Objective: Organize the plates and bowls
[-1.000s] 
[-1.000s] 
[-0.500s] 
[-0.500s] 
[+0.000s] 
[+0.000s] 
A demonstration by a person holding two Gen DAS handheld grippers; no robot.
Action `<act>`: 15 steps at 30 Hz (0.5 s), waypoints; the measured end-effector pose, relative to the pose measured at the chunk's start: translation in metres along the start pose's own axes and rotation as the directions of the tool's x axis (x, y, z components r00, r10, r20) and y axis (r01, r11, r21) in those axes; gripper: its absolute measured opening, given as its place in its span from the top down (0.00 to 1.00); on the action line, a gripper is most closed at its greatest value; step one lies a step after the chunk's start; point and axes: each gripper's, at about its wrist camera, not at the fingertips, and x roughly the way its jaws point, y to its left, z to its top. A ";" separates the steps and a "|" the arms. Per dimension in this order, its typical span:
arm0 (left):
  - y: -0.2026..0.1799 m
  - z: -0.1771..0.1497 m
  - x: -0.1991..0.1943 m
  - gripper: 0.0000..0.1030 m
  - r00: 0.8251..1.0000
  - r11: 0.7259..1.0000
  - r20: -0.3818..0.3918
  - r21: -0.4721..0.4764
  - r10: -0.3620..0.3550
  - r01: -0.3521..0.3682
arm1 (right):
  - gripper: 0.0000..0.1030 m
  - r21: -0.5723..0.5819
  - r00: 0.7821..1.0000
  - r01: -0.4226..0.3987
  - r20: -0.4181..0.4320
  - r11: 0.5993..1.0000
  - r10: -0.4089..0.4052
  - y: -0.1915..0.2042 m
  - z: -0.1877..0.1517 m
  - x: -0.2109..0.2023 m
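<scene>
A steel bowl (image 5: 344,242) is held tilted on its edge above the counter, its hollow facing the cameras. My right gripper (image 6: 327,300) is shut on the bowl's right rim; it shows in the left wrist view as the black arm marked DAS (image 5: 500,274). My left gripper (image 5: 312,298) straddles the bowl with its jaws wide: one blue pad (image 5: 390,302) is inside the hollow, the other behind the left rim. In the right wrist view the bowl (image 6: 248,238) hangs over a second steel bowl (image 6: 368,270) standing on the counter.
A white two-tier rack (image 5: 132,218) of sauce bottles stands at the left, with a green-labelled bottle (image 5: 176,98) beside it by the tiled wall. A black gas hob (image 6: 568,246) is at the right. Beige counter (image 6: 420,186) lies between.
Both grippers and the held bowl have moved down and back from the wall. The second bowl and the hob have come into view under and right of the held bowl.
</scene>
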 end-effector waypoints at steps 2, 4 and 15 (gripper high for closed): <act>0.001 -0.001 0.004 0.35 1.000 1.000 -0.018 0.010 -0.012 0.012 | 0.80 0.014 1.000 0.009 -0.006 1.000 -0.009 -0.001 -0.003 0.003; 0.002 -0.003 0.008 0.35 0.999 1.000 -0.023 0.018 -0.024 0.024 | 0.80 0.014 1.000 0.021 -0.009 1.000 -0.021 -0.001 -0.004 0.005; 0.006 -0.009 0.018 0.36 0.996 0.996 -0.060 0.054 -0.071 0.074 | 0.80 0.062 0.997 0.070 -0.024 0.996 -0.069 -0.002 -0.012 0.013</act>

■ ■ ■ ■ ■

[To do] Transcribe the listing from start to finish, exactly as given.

[Response box]
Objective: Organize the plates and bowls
[-1.000s] 
[-1.000s] 
[-0.500s] 
[-0.500s] 
[+0.000s] 
[+0.000s] 
A demonstration by a person holding two Gen DAS handheld grippers; no robot.
Action `<act>`: 15 steps at 30 Hz (0.5 s), waypoints; the measured end-effector pose, relative to the pose measured at the chunk's start: translation in metres along the start pose's own axes and rotation as the directions of the tool's x axis (x, y, z components r00, r10, r20) and y axis (r01, r11, r21) in those axes; gripper: its absolute measured opening, given as its place in its span from the top down (0.00 to 1.00); on the action line, a gripper is most closed at its greatest value; step one lies a step after the chunk's start; point and axes: each gripper's, at about its wrist camera, not at the fingertips, and x roughly the way its jaws point, y to its left, z to its top. A ";" separates the steps and a "|" the arms. Per dimension in this order, its typical span:
arm0 (left):
  - y: -0.2026..0.1799 m
  - z: -0.1771..0.1497 m
  - x: -0.1991..0.1943 m
  - gripper: 0.0000..0.1030 m
  - r00: 0.8251..1.0000
  - r11: 0.7259..1.0000
  - r20: -0.3818..0.3918
  - r21: -0.4721..0.4764
  - r10: -0.3620..0.3550
  - r01: -0.3521..0.3682
arm1 (right):
  - gripper: 0.0000..0.1030 m
  - r21: -0.5723..0.5819
  - r00: 0.7821..1.0000
  - r01: -0.4226..0.3987
  - r20: -0.4181..0.4320
  - r11: 0.5993..1.0000
  - r10: -0.4089..0.4052
  - y: -0.1915..0.2042 m
  - z: -0.1877..0.1517 m
  - x: -0.2109..0.2023 m
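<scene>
A steel bowl (image 5: 344,242) is held tilted on its edge above the counter, its hollow facing the cameras. My right gripper (image 6: 327,300) is shut on the bowl's right rim; it shows in the left wrist view as the black arm marked DAS (image 5: 500,274). My left gripper (image 5: 312,298) straddles the bowl with its jaws wide: one blue pad (image 5: 390,302) is inside the hollow, the other behind the left rim. In the right wrist view the bowl (image 6: 248,238) hangs over a second steel bowl (image 6: 368,270) standing on the counter.
A white two-tier rack (image 5: 132,218) of sauce bottles stands at the left, with a green-labelled bottle (image 5: 176,98) beside it by the tiled wall. A black gas hob (image 6: 568,246) is at the right. Beige counter (image 6: 420,186) lies between.
Both grippers and the held bowl have moved down and back from the wall. The second bowl and the hob have come into view under and right of the held bowl.
</scene>
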 end-effector waypoints at steps 2, 4 and 15 (gripper high for closed): <act>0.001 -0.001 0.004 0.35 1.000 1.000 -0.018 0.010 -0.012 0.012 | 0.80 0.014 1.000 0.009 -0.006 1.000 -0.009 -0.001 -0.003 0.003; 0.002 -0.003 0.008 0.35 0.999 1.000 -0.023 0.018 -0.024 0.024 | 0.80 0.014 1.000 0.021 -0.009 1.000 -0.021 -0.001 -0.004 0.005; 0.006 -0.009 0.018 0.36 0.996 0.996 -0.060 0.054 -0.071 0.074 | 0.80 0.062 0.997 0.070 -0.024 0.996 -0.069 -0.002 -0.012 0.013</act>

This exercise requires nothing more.